WORK INSTRUCTION: When you retype the data, keep every word exactly and include none of the pictures.

GIVEN INFORMATION:
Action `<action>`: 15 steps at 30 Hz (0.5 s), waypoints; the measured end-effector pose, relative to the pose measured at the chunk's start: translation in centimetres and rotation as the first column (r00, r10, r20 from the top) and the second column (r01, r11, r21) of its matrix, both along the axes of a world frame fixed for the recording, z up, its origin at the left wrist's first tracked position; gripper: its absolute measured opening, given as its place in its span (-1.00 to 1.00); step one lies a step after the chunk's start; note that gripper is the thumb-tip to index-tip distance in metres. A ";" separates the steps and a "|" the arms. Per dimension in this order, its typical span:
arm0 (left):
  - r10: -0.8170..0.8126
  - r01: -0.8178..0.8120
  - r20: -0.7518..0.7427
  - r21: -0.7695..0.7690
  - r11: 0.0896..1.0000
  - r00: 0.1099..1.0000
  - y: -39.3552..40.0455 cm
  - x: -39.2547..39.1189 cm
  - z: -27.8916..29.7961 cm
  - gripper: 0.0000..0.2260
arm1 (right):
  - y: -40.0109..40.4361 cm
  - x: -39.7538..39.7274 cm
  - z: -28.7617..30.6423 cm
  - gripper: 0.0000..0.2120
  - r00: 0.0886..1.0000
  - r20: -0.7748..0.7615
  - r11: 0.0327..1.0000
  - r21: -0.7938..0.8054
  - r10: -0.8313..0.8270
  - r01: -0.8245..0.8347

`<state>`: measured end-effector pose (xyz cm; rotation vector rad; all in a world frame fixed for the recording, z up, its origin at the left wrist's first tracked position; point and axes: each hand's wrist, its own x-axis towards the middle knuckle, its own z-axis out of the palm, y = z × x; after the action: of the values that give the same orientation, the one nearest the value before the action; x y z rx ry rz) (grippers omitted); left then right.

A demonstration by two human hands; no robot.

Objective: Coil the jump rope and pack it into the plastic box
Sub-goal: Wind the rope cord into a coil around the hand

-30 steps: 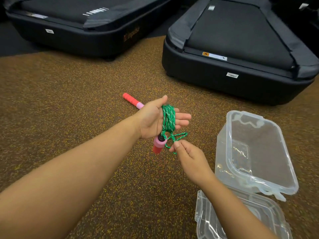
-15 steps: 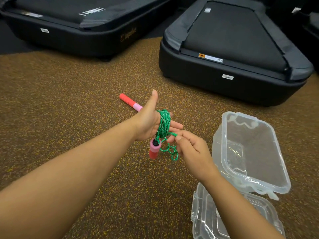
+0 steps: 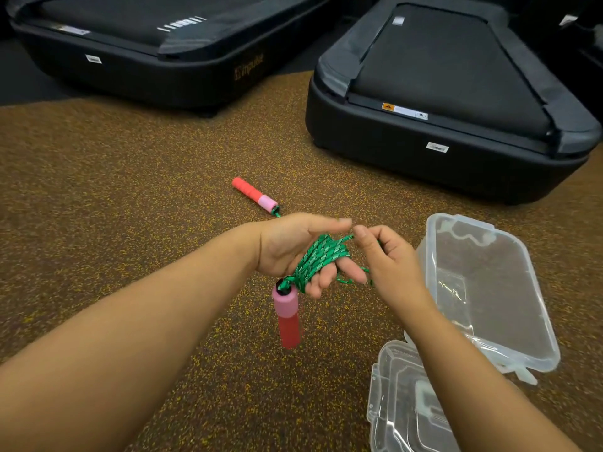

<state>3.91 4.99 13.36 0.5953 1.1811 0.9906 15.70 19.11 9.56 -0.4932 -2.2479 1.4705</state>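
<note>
Lid (image 3: 411, 402) nearest, lower right on floor (image 3: 130, 223); open plastic box (image 3: 489, 288) just beyond it, holding nothing. Mid-scene: green rope (image 3: 321, 259) wound round fingers of left hand (image 3: 293, 252), palm up, fingers loosely straight; one pink-red handle (image 3: 287, 316) dangling below. Right hand (image 3: 383, 256) pinching free strand at top of coil, touching left fingertips. Second handle (image 3: 254, 196) farther off on floor, rope trailing toward hands. Two black treadmills (image 3: 440, 102) at far edge.

Step judged: coiling, most rope wound. Next move likely calls for drawing in far handle, then lifting coil off fingers into box.

Versus half a second ago: right hand raised from under coil to its top; left thumb lowered.
</note>
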 end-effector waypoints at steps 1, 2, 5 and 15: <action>0.032 -0.031 -0.012 0.026 0.999 0.999 0.0 0.2 0.0 -0.51 | -0.1 0.1 -0.7 -0.72 1.000 0.021 0.999 -0.039 -0.002 0.003; 0.079 -0.078 -0.021 0.051 0.996 0.997 0.0 0.4 0.0 -0.61 | -0.4 0.3 -1.3 -0.72 1.000 0.029 0.997 -0.077 -0.003 0.005; 0.250 -0.251 0.016 0.090 0.964 0.968 0.3 0.5 -0.6 -0.73 | -1.7 0.8 -3.1 -0.69 0.998 0.069 0.990 -0.139 -0.001 0.010; 0.584 -0.612 0.192 0.167 0.773 0.789 1.2 -0.4 -0.9 -0.65 | -4.6 2.2 -4.8 -0.69 0.985 0.142 0.986 -0.145 0.101 -0.081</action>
<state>3.52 6.22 12.50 0.3098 1.1737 1.7048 17.86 14.51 4.75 -0.5662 -2.3193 1.6966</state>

EXERCISE RESULT:
Action `<action>`: 15 steps at 30 Hz (0.5 s), waypoints; the measured end-effector pose, relative to the pose measured at the chunk's start: translation in centimetres and rotation as the first column (r00, r10, r20 from the top) and the second column (r01, r11, r21) of its matrix, both along the axes of a world frame fixed for the recording, z up, its origin at the left wrist's first tracked position; gripper: its absolute measured opening, given as its place in its span (-1.00 to 1.00); step one lies a step after the chunk's start; note that gripper is the thumb-tip to index-tip distance in metres. A ";" separates the steps and a "|" the arms. Per dimension in this order, its typical span:
arm0 (left):
  - r10: -0.8170..0.8126
  - r01: -0.8178..0.8120
  - r20: -0.7518..0.7427
  - r21: -0.7695..0.7690
  - r11: 0.0896..1.0000
  - r00: 0.1099..1.0000
  - y: -39.3552..40.0455 cm
  - x: -39.2547..39.1189 cm
  - z: -27.8916..29.7961 cm
  - gripper: 0.0000..0.2260
arm1 (right):
  - y: -40.0109..40.4361 cm
  - x: -39.7538..39.7274 cm
  - z: -28.7617..30.6423 cm
  - gripper: 0.0000..0.2120
  - r00: 0.0886..1.0000
  - r20: -0.7748..0.7615
  - r11: 0.0327..1.0000
  - r21: -0.7938..0.8054
  - r10: -0.8313..0.8270
  - r01: -0.8245..0.8347

`<state>`: measured end-effector pose (xyz cm; rotation vector rad; all in a world frame fixed for the recording, z up, its origin at the left wrist's first tracked position; point and axes: each hand's wrist, its own x-axis towards the middle knuckle, its own z-axis out of the palm, y = z × x; after the action: of the values that give the same orientation, the one nearest the value before the action; x y z rx ry rz) (grippers omitted); left then right.

A demonstration by two human hands; no robot.

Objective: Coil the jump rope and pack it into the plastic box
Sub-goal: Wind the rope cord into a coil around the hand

-30 steps: 
-15 steps: 
+0 steps: 

<state>3.91 4.99 13.36 0.5953 1.1811 0.9906 15.70 19.11 9.56 -0.4932 -2.2479 1.4705</state>
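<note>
Lid (image 3: 411, 402) nearest, lower right on floor (image 3: 130, 223); open plastic box (image 3: 489, 288) just beyond it, holding nothing. Mid-scene: green rope (image 3: 321, 259) wound round fingers of left hand (image 3: 293, 252), palm up, fingers loosely straight; one pink-red handle (image 3: 287, 316) dangling below. Right hand (image 3: 383, 256) pinching free strand at top of coil, touching left fingertips. Second handle (image 3: 254, 196) farther off on floor, rope trailing toward hands. Two black treadmills (image 3: 440, 102) at far edge.

Step judged: coiling, most rope wound. Next move likely calls for drawing in far handle, then lifting coil off fingers into box.

Versus half a second ago: right hand raised from under coil to its top; left thumb lowered.
</note>
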 end-effector waypoints at steps 1, 2, 5 and 15: <action>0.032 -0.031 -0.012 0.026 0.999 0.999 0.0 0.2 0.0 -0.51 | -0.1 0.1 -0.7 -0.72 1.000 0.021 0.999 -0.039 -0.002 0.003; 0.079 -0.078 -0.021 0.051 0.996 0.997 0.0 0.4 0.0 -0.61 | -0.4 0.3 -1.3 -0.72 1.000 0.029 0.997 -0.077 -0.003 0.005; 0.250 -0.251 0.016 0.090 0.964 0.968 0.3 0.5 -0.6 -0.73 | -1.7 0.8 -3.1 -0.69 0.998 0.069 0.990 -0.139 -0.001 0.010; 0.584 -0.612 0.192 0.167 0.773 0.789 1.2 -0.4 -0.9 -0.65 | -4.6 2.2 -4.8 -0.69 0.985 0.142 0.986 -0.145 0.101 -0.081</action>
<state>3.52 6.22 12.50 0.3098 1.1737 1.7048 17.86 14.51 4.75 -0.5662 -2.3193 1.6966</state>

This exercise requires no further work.